History Center raising millions for downtown campus

Jason Addy

The York County History Center is forging on in its yearslong mission to create a historical campus in downtown York City.

From left, the Golden Plough Tavern and Gen. Gates House, both part of the Colonial Complex, are shown in York City, Tuesday, May 23, 2017. Dawn J. Sagert photo

At the beginning of May, the York City Council approved the sale of three properties to the history center, with the group scooping up the deeds to the Colonial Court House, Golden Plough Tavern and a parking lot in the 100 block of North Pershing Avenue for just $1.
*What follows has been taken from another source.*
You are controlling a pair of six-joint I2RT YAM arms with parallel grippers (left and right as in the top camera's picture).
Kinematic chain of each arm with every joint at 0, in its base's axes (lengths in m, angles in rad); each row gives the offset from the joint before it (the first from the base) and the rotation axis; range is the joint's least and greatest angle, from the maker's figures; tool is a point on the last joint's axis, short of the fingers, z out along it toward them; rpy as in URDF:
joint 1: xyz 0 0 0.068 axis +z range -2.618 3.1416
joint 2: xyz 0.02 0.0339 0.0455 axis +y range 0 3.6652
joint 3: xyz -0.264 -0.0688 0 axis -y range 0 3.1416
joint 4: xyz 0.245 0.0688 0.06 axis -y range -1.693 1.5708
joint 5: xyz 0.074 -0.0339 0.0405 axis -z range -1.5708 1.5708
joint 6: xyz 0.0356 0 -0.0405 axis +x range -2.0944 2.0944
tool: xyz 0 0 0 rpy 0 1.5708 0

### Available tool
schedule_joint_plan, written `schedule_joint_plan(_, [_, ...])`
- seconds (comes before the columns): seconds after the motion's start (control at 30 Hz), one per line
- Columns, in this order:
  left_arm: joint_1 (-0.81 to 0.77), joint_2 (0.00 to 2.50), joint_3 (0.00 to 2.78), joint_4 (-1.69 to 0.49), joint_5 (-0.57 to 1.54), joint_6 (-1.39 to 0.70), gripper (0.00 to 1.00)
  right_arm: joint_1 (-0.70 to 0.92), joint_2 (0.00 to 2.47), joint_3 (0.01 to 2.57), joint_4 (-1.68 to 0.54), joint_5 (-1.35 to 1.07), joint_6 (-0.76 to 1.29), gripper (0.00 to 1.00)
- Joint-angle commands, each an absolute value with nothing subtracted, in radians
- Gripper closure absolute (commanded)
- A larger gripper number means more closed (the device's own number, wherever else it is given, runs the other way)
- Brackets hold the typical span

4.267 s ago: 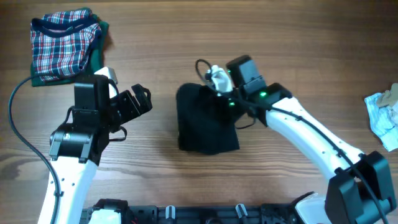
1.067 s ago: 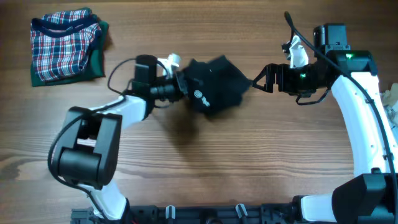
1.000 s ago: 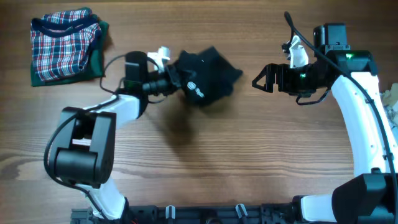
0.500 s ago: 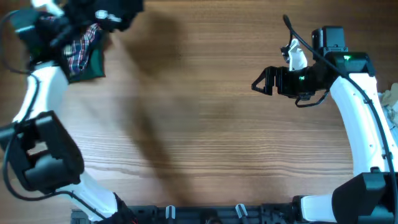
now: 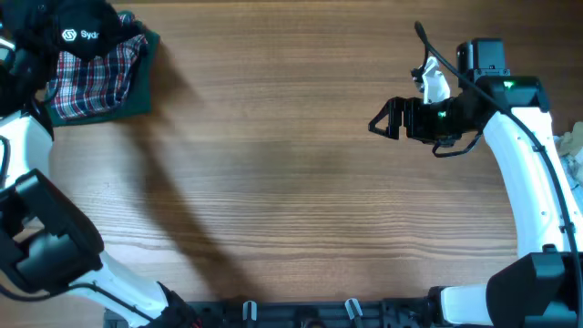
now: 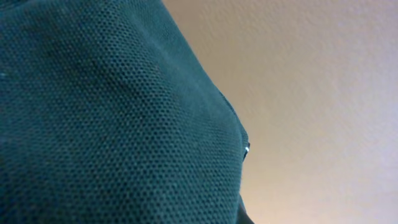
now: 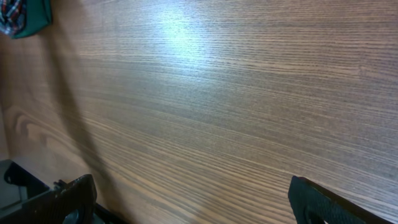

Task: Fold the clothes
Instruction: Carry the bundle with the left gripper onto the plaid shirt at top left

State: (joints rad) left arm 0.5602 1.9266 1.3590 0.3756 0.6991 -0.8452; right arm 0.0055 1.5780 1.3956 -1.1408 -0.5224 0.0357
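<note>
The clothes, a bundled black shirt (image 5: 80, 33) with a white logo, hang at the table's far back left corner, over the plaid garment. My left arm (image 5: 22, 137) reaches up to it. The left gripper's fingers are hidden by the fabric, and dark mesh cloth (image 6: 112, 124) fills most of the left wrist view, so the gripper is shut on the shirt. My right gripper (image 5: 381, 121) hovers open over bare wood at the right, far from the shirt. In the right wrist view its black fingertips (image 7: 62, 199) stand wide apart with only the table between them.
A red, white and blue plaid garment (image 5: 102, 80) on a green layer lies at the back left, partly under the shirt; its corner (image 7: 18, 15) shows in the right wrist view. A small pale cloth (image 5: 574, 146) sits at the right edge.
My left arm has swung the black shirt from the table's middle to the back left corner, over the plaid garment. The right arm stays still and open.
</note>
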Motion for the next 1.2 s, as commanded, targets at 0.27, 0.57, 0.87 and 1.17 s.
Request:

The York County History Center was already operating out of the two buildings under a 99-year lease, but the organization will have better chances of securing funding and grants with the deeds in hand, York City Council president Michael Helfrich said at the meeting.

The historical organization is embarking on a $20 million capital campaign to raise the necessary funds to downsize its properties and holdings into a centralized campus stretching along the east bank of the Codorus Creek and North Pershing Avenue from West Philadelphia Street to West Gay Avenue.

The York County History Center is in the middle of the “silent phase” of its capital campaign, but the organization will begin appealing to the general public for donations and funds toward the end of June, said Joan Mummert, the organization's president and CEO.

The public phase will run from July 1 to Sept. 30.

The $20 million goal includes $2 million in grants, $3 million in new-market and historic tax credits and $5 million from the silent and public fundraising phases. The $10 million raised in the capital campaign will then be matched with a $10 million redevelopment grant from the state, Mummert said.

History center officials hope to open the new campus to the public in 2020.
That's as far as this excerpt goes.